Turkey offers to send its own ground troops together with Saudi forces to liberate Raqqa from ISIS. The expertise the Saudi military shows in Yemen combined with the Turkish military prowess in its "Euphrates Shield" operation in Syria will surely will be welcome by the U.S. military.

But there are bigger strategic issues at stake and some agreement between the U.S., Turkey and the Saudis has been found (adopted machine translation):

 [T]he sudden transformation of the Turkish position occurred after a lengthy conversation conducted with the US president, Donald Trump, and the visit by the head of the U.S. intelligence agency (CIA). A re-shuffling of the cards took place which induced another turn in Ankara on the Syrian file. The new U.S.-Turkish understandings that fixed the bridge between President Erdogan and the old U.S. ally is based on the escalation of hostility to Iran and the (re-)establishment of a "Sunni axis" led by the Turkish president. It includes the establishment of a buffer zone in Syria as a prelude to a partitioning [of Syria] scenario.

This is essentially a fall back to the positions taken by the Obama administration in 2011/12. The lessons learned since will have to be relearned. The signals from the U.S. military now suggest the introduction of additional regular ground troops in support of a U.S. proxy force and an eventual U.S. protected enclave in east-Syria. The YPK is the only reliable proxy force available to the U.S. and it needs heavier weapon support to take on Raqqa. But U.S. boots on ground in the Middle East have never been a solution. They are a guarantee of extended fighting and eventual failure.

The strategic view is contradictory. The U.S. wants to fight the Sunni radical forces that Saudi Arabia grows and pampers. Even while ISIS gets diminished new such forces are already growing in Iraq. Any anti-radical strategy that builds on cooperation with the Saudis will fail.

It is impossible to get Turkey and the YPK/PKK to fight on one side – McCain visit or not. The U.S. would loose its only reliable proxy force in Syria should it make common cause with Erdogan in the fight about Raqqa. Any anti-Kurdish Turkish-U.S. controlled "safe zone" in north Syria will come under fire from all other sides on the ground. Any U.S. base in Syria will be the target of various regular and irregular forces. In the long term the new plans are doomed and Erdogan's latest u-turn is unlikely to be rewarded.

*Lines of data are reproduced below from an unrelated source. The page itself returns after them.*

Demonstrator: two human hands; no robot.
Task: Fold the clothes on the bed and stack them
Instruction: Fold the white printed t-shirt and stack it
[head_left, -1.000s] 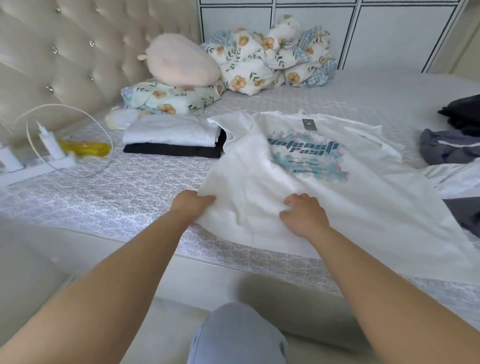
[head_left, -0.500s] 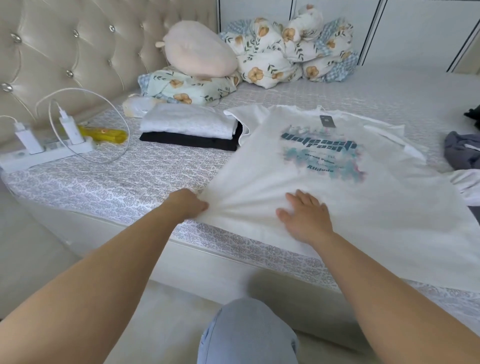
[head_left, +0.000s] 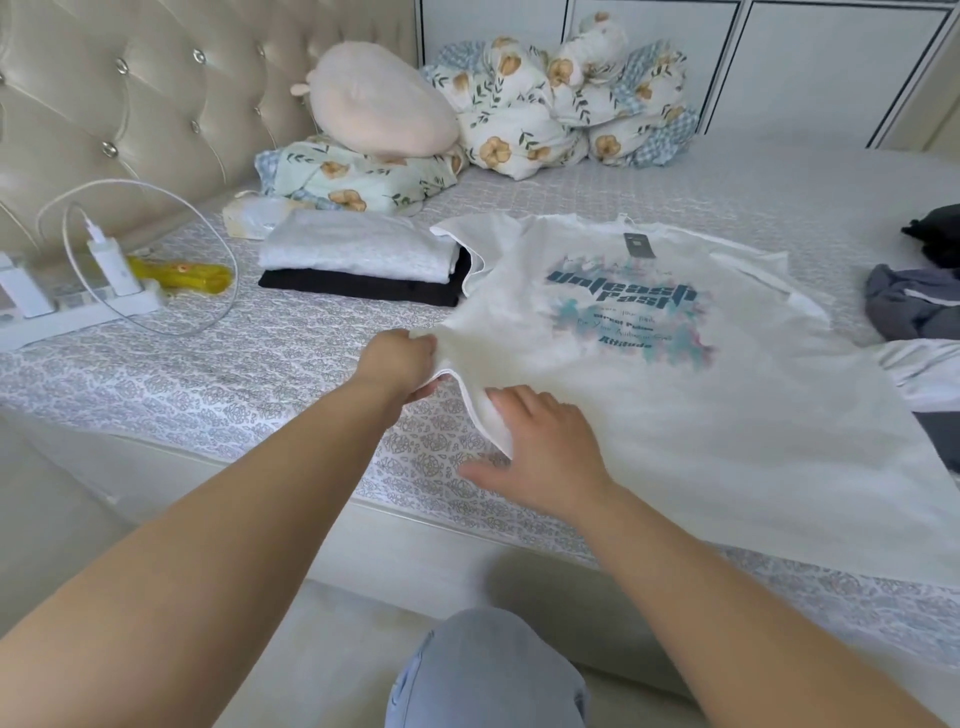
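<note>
A white T-shirt (head_left: 701, 415) with a teal print lies spread across the bed (head_left: 208, 374), print side up. My left hand (head_left: 400, 364) pinches its near left edge and lifts it a little off the bedsheet. My right hand (head_left: 540, 452) rests flat with fingers spread on the shirt's near hem corner. Behind the shirt's left sleeve sits a stack of two folded garments, a white one (head_left: 358, 249) on top of a black one (head_left: 358, 286).
Unfolded dark and grey clothes (head_left: 914, 301) lie at the right edge. Floral bedding (head_left: 545, 114) and a pink cushion (head_left: 379, 104) sit at the back. A white power strip with chargers and a cable (head_left: 104, 270) and a yellow object (head_left: 182, 273) lie left.
My left hand has moved up and gathered the shirt's left edge, lifting it. My right hand has slid toward me onto the hem corner. The view has shifted left.
</note>
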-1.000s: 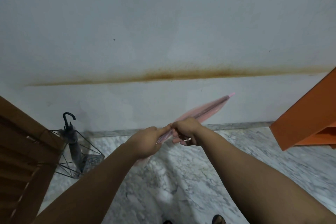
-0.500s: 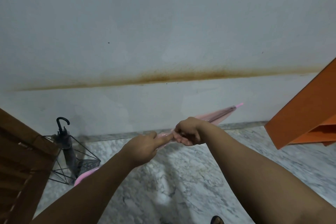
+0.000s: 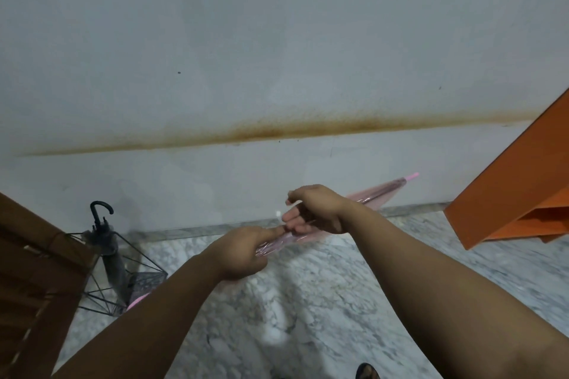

But until then we can expect more bloodshed and more fighting in Syria. As Eljah Magnier comments:

 The US policy in Syria seems frantic and far-fetched without efficient powerful allies on the ground, and is unable to retake cities from ISIS with its Kurdish proxies alone. And the "honeymoon" between Washington and Riyadh will certainly have a substantial negative effect on the war in Syria. This will increase the closeness between Russia and Iran, but the tension between US and Russia is also expected to increase: one side (the US) wants partition and the other (Russia) wants a unified Syria without al-Qaida and ISIS, and without Turkey occupying the north of Syria and a Saudi Arabia return to the Bilad al-Sham. At this stage, it is difficult to speculate on what this clash of incompatible objectives will produce on the ground in Syria.